A Virtual Server, on the other hand, typically is a server at a remote location, and is shared by more than one web site owners and each of them is given a feeling as if they were working on their own private server and have complete control over it. Amongst the numerous advantages offered by virtual servers is the flexibility they endow organizations with by giving them the ability to do more with less as they allow the consolidation of data and applications onto a single server. This results in lowered costs, simplified IT management, and reduction in space requirements. The need to protect these virtualised systems is imperative and in situations where companies are looking to reduce the costs associated with disaster recovery planning, virtualisation can facilitate easier recovery without the big chunk of additional cost.
One of the greatest advantages offered by virtualization is Virtual Machines Failover. It means that the virtual machines have the ability to fail over virtual workloads from one host to another. Any and every virtual platform, which exists in the market today, offers some mechanism for relocating a running or a recently failed virtual machine to another host. Most organisations, when defining their environments, concentrate on rapid data growth, complexity, stringent business requirements and the increasing government regulations. This makes it difficult for them to keep a check on their data protection strategies. The area of focus is either on just protecting data – not necessarily on recovering it, or on recovery, which usually involves just making data available to an application. Virtual machine failovers are not only an added advantage to business continuity but are crucial for it because it can be an actual matter of success or failure if data and applications on a production server are lost.
A proper planning and management ensures that businesses can maintain their continuity in carrying out all essential tasks even when any kind of disruption occurs. A problem that is generally faced while implementing the concept of virtual machine failovers is that sometimes certain business regulations, which haven’t been modified with changing times, state that “a server should provide only one function”. This can be interpreted as it is necessary that the servers cannot be distributed over a virtual platform. However, there can be ways and means to handle such regulatory measures even while ensuring maximum security and efficient usage while implementing advancing technologies. The first approach preaches logical separation of sensitive data from the rest of the network. By separating sensitive data into its own environment, solution providers need only apply such stringent business regulations to that area, rather than to the customer’s full environment. Although the solution is an effective one, it has one major drawback. The associated expense to this solution is high, hence limiting acceptance of the solution.

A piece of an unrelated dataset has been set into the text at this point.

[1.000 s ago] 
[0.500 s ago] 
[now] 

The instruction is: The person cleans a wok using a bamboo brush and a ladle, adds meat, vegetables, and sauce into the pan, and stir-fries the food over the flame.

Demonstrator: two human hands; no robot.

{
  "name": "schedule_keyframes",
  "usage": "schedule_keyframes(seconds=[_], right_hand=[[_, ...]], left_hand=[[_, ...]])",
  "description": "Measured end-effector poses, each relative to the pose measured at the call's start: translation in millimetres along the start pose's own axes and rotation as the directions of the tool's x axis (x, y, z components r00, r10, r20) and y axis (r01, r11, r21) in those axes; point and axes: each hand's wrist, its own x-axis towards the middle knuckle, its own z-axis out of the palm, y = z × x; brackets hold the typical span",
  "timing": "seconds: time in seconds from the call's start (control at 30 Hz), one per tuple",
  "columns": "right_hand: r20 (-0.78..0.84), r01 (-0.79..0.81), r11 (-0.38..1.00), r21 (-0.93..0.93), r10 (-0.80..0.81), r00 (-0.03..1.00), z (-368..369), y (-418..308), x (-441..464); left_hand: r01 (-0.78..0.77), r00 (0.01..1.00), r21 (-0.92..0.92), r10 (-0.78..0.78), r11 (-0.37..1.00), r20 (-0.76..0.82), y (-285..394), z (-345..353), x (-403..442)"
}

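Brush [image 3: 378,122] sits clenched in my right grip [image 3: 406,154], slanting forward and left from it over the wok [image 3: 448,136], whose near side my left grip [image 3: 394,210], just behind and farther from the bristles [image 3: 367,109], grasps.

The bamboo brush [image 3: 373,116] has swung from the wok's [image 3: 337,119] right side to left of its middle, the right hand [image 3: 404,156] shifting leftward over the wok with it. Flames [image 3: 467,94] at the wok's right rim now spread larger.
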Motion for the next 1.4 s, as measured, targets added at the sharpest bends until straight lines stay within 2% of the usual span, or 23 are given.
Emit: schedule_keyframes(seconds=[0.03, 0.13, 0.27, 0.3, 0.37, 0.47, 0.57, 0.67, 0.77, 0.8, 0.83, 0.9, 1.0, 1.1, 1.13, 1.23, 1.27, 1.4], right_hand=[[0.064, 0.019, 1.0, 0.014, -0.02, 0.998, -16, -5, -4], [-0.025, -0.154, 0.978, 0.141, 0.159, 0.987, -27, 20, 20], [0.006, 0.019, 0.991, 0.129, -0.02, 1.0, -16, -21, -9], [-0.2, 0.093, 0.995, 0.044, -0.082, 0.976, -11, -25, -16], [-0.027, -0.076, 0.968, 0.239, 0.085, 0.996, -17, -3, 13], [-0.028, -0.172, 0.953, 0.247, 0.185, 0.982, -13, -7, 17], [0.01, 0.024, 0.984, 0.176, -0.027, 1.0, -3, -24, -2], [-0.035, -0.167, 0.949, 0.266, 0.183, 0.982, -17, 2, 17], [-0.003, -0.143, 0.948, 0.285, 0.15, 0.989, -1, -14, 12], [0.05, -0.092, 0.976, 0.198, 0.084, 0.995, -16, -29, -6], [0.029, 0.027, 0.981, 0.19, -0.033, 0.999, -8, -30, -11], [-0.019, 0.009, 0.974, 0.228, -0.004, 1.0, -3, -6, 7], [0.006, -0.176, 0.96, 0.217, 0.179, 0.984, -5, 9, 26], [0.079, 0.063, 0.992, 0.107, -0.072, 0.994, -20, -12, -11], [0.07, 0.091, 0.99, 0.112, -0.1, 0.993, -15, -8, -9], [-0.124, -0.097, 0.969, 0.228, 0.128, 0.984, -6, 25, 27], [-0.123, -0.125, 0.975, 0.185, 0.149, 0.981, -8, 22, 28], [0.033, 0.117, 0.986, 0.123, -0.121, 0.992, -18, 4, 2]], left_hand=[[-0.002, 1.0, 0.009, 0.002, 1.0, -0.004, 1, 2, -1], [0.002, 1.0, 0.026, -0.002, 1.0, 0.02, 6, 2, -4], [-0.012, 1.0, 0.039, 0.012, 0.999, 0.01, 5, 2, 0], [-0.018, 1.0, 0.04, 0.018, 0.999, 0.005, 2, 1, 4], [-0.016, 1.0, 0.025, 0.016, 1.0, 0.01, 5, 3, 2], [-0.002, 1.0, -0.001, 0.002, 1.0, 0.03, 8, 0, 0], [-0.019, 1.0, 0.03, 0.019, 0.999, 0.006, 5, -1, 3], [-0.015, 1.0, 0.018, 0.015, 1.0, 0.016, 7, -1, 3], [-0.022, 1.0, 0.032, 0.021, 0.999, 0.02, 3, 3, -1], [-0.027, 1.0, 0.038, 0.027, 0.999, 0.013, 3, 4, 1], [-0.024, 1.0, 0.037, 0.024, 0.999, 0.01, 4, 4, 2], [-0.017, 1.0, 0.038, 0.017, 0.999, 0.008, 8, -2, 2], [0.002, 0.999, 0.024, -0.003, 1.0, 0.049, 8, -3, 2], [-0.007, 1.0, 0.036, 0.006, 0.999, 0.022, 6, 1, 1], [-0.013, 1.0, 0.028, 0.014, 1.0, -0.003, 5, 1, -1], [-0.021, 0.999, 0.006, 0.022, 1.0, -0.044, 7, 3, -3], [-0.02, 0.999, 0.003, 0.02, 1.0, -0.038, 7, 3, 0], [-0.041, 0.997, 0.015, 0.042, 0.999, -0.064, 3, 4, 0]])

Another effective solution to the problem of segregation is consolidation of sensitive workloads with out-of-scope workloads into the same cluster. The latest virtual clustering technologies include built-in mechanisms for logically separating virtual machines onto specific hosts. Although there are risks associated with hybridising the security zones, the business regulation guidelines allow for documented processes to assure configurations remain correct. Hybridising security zones even allow for larger cluster sizes, which in turn results in better reassignment to resources when any kind of failure occurs. In all, a perfect balancing between adhering to business regulations and use of virtual machine failovers has to be made, keeping in mind the cost effectiveness of the solution used as per requirement of the organisation.